Dataset extract section start

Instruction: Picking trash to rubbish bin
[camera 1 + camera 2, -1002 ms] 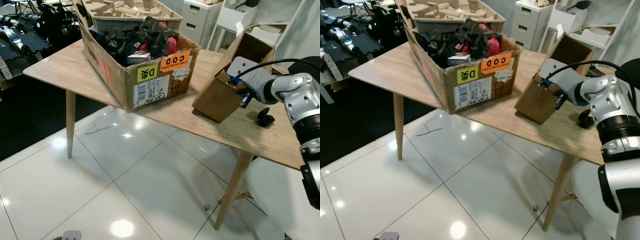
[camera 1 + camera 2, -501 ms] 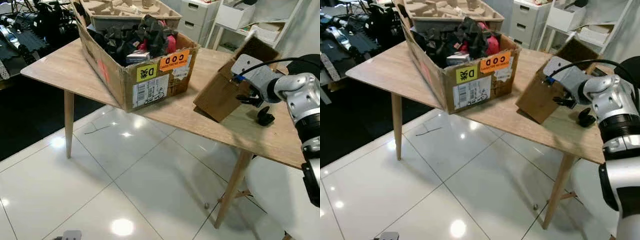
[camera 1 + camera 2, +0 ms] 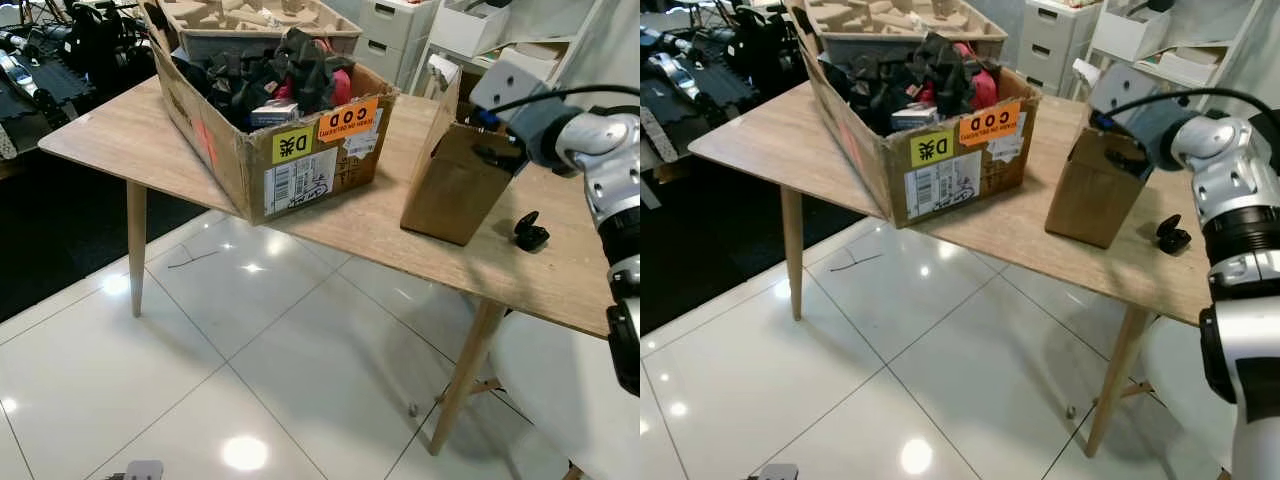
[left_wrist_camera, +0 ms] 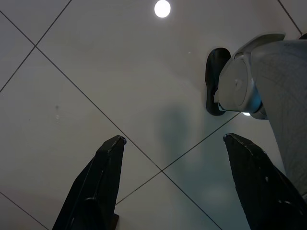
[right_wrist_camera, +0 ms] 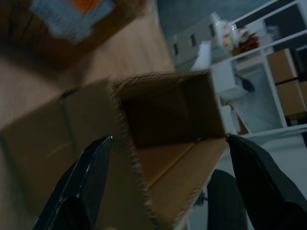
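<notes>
A small brown cardboard box (image 3: 455, 180) stands upright on the wooden table (image 3: 120, 140), its top open. My right gripper (image 3: 497, 154) is at the box's upper right edge. In the right wrist view the right gripper (image 5: 169, 138) is open, its fingers spread wide over the box's (image 5: 163, 139) open mouth, with one wall's rim running between them; the inside looks bare. My left gripper (image 4: 173, 138) hangs open over the white tiled floor.
A large cardboard box (image 3: 300, 170) stuffed with dark clothes and a pulp tray (image 3: 250, 15) takes up the table's left part. A small black object (image 3: 530, 232) lies right of the small box. White drawers and shelves (image 3: 400, 40) stand behind. Glossy tiles (image 3: 250, 370) lie under the table.
The small box has gone from leaning to the left to standing upright. My right gripper rose with it, from the box's side to its top edge.
</notes>
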`<state>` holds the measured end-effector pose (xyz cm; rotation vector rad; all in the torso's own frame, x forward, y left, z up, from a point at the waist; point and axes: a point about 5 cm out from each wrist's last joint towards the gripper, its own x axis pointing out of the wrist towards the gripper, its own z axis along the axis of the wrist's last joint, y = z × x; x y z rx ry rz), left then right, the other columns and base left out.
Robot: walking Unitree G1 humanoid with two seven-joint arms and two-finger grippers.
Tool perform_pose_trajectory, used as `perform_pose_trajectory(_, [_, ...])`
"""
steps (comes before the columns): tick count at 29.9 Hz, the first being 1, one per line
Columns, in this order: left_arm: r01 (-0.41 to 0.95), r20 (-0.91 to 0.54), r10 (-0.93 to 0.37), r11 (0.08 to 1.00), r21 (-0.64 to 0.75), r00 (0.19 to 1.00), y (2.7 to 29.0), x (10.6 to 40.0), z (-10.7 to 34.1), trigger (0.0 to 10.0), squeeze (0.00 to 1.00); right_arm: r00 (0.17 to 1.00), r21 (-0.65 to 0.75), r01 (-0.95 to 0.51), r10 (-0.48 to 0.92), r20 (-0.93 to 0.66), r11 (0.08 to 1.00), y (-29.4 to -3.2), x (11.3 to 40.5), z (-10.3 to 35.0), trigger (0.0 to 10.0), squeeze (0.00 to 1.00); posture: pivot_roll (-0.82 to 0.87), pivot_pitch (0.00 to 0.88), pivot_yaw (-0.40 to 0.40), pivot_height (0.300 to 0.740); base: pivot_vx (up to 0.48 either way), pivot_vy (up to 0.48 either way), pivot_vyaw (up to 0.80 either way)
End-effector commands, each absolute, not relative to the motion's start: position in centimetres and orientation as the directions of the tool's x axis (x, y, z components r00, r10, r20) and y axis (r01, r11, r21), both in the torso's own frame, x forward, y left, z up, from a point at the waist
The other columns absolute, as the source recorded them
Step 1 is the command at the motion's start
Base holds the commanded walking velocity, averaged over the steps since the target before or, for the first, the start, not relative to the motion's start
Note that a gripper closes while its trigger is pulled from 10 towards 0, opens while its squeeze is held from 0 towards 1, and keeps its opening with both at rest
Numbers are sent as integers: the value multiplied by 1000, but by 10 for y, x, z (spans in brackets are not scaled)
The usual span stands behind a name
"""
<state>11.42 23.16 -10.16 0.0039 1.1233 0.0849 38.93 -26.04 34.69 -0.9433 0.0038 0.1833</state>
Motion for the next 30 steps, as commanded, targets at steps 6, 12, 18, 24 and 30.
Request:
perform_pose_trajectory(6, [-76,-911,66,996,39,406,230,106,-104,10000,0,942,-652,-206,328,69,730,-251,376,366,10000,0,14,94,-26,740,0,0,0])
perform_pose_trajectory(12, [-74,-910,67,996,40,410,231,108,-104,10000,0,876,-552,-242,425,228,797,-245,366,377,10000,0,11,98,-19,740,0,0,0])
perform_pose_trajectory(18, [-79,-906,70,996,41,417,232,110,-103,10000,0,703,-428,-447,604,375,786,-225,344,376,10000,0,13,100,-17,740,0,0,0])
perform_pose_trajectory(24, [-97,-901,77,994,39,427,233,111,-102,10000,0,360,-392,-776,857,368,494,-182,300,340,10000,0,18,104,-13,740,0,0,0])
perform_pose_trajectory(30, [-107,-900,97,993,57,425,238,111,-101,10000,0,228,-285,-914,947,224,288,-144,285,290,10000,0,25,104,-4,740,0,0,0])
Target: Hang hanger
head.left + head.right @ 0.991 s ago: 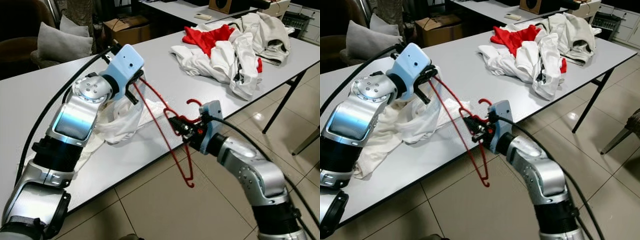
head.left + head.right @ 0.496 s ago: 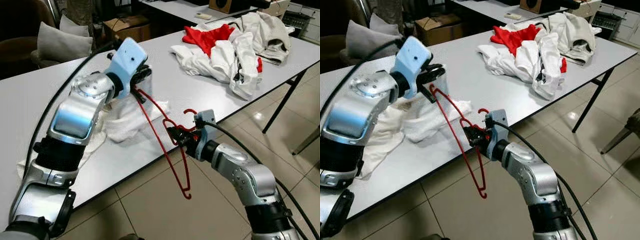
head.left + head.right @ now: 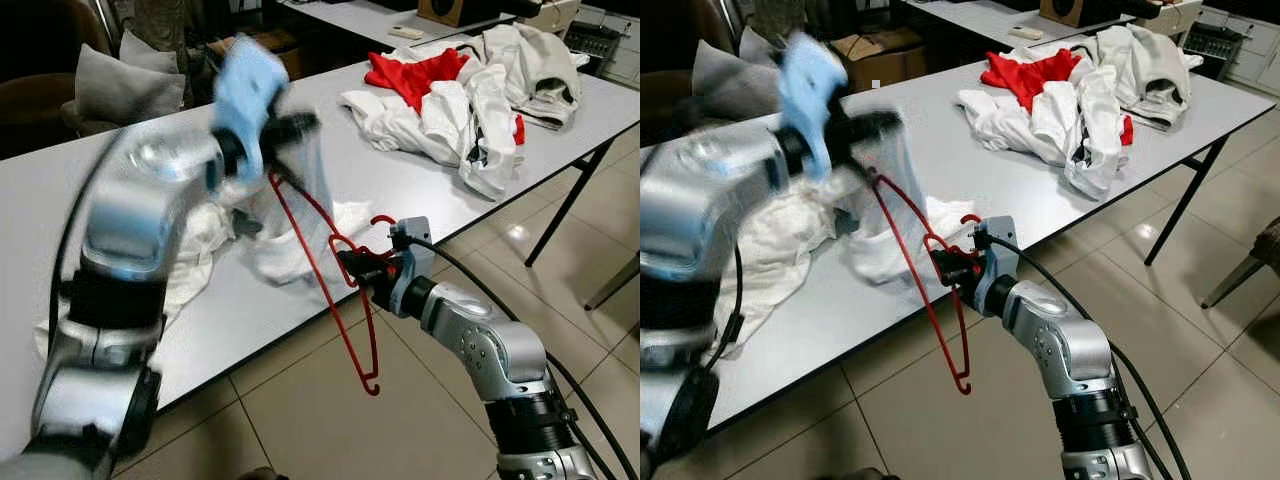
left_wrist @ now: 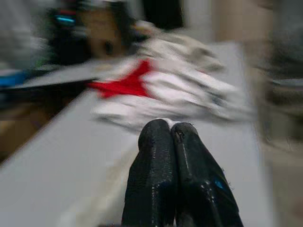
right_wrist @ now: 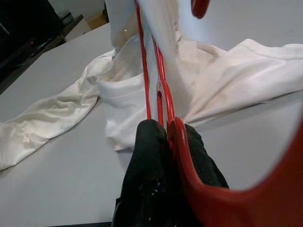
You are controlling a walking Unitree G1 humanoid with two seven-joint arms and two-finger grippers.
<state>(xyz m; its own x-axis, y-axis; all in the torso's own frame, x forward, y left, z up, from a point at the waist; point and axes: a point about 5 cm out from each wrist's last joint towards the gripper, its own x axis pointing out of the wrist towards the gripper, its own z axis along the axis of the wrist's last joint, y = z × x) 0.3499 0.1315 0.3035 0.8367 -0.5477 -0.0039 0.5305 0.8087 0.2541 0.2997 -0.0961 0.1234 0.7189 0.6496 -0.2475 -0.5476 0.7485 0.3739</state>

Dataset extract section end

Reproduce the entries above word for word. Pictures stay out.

Instruction: Picking trash to rubbish bin
[camera 1 + camera 2, -1002 ms] 
[camera 1 + camera 2, -501 ms] 
[camera 1 + camera 2, +0 ms] 
[left_wrist_camera, +0 ms] 
[right_wrist_camera, +0 ms] 
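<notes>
A small brown cardboard box (image 3: 455, 180) stands upright on the wooden table (image 3: 120, 140), its top open. My right gripper (image 3: 497, 154) is at the box's upper right edge. In the right wrist view the right gripper (image 5: 169, 138) is open, its fingers spread wide over the box's (image 5: 163, 139) open mouth, with one wall's rim running between them; the inside looks bare. My left gripper (image 4: 173, 138) hangs open over the white tiled floor.
A large cardboard box (image 3: 300, 170) stuffed with dark clothes and a pulp tray (image 3: 250, 15) takes up the table's left part. A small black object (image 3: 530, 232) lies right of the small box. White drawers and shelves (image 3: 400, 40) stand behind. Glossy tiles (image 3: 250, 370) lie under the table.
The small box has gone from leaning to the left to standing upright. My right gripper rose with it, from the box's side to its top edge.
</notes>
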`<state>` holds the measured end-effector pose (xyz cm; rotation vector rad; all in the torso's own frame, x forward, y left, z up, from a point at the waist; point and axes: a point about 5 cm out from each wrist's last joint towards the gripper, its own x axis pointing out of the wrist towards the gripper, its own z axis along the axis of the wrist's last joint, y = z × x; x y z rx ry rz), left then right, the other columns and base left out.
Robot: walking Unitree G1 humanoid with two seven-joint arms and two-finger grippers.
Tool perform_pose_trajectory, used as `perform_pose_trajectory(_, [_, ...])`
"""
steps (comes before the columns): tick count at 29.9 Hz, the first being 1, one per line
Columns, in this order: left_arm: r01 (-0.41 to 0.95), r20 (-0.91 to 0.54), r10 (-0.93 to 0.37), r11 (0.08 to 1.00), r21 (-0.64 to 0.75), r00 (0.19 to 1.00), y (2.7 to 29.0), x (10.6 to 40.0), z (-10.7 to 34.1), trigger (0.0 to 10.0), squeeze (0.00 to 1.00); right_arm: r00 (0.17 to 1.00), r21 (-0.65 to 0.75), r01 (-0.95 to 0.51), r10 (-0.48 to 0.92), r20 (-0.93 to 0.66), r11 (0.08 to 1.00), y (-29.4 to -3.2), x (11.3 to 40.5), z (-10.3 to 35.0), trigger (0.0 to 10.0), squeeze (0.00 to 1.00); posture: pivot_roll (-0.82 to 0.87), pivot_pitch (0.00 to 0.88), pivot_yaw (-0.40 to 0.40), pivot_height (0.300 to 0.740); base: pivot_vx (up to 0.48 either way), pivot_vy (up to 0.48 either way), pivot_vyaw (up to 0.80 either way)
End-effector commands, each absolute, not relative to the motion's start: position in centimetres and orientation as the directions of the tool's x axis (x, y, z components r00, r10, r20) and y axis (r01, r11, r21), both in the torso's own frame, x forward, y left, z up, from a point at the waist
The other columns absolute, as the source recorded them
Step 1 is the command at the motion's start
Base holds the commanded walking velocity, averaged over the steps since the target before or, for the first, the start, not relative to the motion's start
Note that a gripper closes while its trigger is pulled from 10 towards 0, opens while its squeeze is held from 0 towards 1, and keeps its opening with both at rest
Numbers are sent as integers: the value multiplied by 1000, but by 10 for y, x, z (spans in brackets are not scaled)
The usual span stands behind a name
"""
<state>11.42 23.16 -10.16 0.0039 1.1233 0.0849 38.93 -26.04 34.69 -0.9433 0.0038 0.1833</state>
Motion for the next 30 steps, as commanded, targets at steps 6, 12, 18, 24 and 30.
Request:
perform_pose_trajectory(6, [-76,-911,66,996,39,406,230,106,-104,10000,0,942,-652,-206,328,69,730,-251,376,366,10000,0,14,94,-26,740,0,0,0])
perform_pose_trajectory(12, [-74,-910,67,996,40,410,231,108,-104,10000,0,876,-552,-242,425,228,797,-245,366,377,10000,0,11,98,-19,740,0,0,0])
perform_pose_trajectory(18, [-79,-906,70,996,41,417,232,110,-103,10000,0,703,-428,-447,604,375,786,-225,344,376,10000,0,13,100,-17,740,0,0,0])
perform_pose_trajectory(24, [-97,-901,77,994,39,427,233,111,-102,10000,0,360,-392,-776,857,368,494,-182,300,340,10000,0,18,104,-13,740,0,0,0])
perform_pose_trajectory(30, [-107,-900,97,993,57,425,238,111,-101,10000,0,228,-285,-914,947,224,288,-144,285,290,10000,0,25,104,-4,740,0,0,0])
Target: Hang hanger
head.left + head.right @ 0.991 s ago: 
head.left + head.right @ 0.496 s ago: 
head.left + head.right @ now: 
left_wrist @ now: 
right_wrist @ now: 
You are controlling a walking Unitree G1 humanoid with two seven-joint arms and two-finger grippers.
<state>(xyz m; its own x-axis, y-axis; all in the torso's own frame, x forward, y left, z up, from a point at the waist; point and axes: a point about 5 cm out from each wrist's last joint towards the gripper, its own x axis pointing out of the wrist towards the gripper, its own z axis along the axis of the wrist's last joint, y = z × x) 0.3499 0.1315 0.3035 0.8367 -0.5477 -0.0039 0.5305 0.8087 0.2541 0.2997 -0.0961 0.1234 0.7189 0.6496 -0.2475 -0.5476 0.7485 0.3739</state>

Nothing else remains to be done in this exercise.